During the past couple years, organizations such as the World Wildlife Fund and the Royal Botanic Gardens Kew have released reports assessing the current status of biodiversity in the animal and plant kingdoms. The verdict is clear, we are currently facing a biodiversity crisis and humans are to blame. Why is it a crisis? Biodiversity is rapidly declining with extinction rates estimated to currently be at least 1,000 times faster than the natural (aka background) extinction rate. This accelerated rate is comparable to historic mass extinctions and means not just the loss of species, but also the loss of important species interactions and the possible collapse of entire ecosystems. Honestly though, you could read those last two sentences over and over and those words will never leave the impact that they should for a crisis. Why? Because they could not possibly ever truly encompass such a loss or leave you feeling a connection to the species that are being lost. How could they?

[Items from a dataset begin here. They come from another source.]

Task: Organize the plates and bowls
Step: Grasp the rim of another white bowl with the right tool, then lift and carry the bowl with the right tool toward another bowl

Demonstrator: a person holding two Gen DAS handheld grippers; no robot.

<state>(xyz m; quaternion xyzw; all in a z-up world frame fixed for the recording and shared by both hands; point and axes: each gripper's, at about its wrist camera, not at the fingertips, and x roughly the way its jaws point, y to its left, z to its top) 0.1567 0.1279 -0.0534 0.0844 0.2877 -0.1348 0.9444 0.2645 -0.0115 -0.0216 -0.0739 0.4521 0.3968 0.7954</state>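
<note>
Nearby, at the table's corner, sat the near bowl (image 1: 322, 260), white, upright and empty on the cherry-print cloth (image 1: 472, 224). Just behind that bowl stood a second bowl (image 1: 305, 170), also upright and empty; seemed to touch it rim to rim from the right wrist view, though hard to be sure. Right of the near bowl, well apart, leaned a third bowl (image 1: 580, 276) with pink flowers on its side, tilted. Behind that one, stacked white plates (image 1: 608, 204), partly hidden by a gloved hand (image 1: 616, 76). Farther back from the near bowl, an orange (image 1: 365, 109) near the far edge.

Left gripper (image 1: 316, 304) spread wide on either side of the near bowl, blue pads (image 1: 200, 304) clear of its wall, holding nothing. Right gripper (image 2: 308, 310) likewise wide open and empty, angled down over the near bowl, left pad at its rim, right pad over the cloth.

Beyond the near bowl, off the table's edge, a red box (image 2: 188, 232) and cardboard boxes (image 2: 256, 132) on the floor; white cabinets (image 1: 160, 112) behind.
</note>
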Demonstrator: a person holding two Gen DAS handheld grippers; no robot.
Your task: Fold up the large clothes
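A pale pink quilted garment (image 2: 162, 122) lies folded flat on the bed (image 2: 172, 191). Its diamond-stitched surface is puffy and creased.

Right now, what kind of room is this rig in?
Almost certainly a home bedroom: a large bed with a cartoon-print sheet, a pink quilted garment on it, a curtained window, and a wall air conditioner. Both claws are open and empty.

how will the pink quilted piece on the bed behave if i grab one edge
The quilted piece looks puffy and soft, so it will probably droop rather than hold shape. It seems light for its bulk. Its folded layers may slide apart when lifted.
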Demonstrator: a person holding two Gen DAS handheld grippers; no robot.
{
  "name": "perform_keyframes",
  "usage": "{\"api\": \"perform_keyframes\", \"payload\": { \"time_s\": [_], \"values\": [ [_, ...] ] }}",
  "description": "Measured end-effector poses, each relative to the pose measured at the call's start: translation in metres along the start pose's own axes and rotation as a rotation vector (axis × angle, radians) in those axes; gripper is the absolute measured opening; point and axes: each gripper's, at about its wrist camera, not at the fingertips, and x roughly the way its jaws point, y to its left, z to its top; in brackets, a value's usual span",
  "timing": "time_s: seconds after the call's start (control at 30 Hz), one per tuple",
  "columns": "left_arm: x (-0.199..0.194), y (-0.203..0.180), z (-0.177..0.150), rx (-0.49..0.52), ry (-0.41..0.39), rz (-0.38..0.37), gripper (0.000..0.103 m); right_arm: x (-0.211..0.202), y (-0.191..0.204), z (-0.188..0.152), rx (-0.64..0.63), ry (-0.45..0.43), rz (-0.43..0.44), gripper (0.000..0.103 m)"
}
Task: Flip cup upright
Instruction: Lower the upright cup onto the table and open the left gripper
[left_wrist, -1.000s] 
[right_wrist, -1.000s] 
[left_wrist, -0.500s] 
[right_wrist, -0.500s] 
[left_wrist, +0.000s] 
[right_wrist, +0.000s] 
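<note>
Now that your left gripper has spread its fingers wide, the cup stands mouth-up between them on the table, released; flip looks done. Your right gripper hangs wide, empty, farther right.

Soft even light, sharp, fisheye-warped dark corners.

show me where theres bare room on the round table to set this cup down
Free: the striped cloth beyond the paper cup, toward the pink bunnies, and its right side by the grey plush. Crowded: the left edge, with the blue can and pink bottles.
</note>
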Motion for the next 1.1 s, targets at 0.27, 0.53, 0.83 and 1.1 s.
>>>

Beasts & Leaves focuses on the interactions between the animal and plant kingdoms to put a face on the species that make up Earth's biodiversity and their interactions. My goal is to raise awareness for what we lose when we lose biodiversity - from the charismatic to strange, the well understood to the understudied. What are the relationships that species have with one another? How do these fit into larger ecosystems? What IF we lose them? The challenge to always include one animal and one plant is meant to push the popular boundaries of biodiversity. Often, only one group is presented, and most often people are informed of biodiversity through animal diversity. Selfishly, as a plant ecologist, I want to always incorporate plants as more than just the habitat for the animals and I want to learn more about animal biodiversity beyond what's popular.
So, please join me as I share what I learn about Earth's animals and plants. Hopefully, with time, I will make a strong case that losing biodiversity is so much more than just losing species. It's losing the key interactions that shape the world as we know - environmentally, economically, and culturally.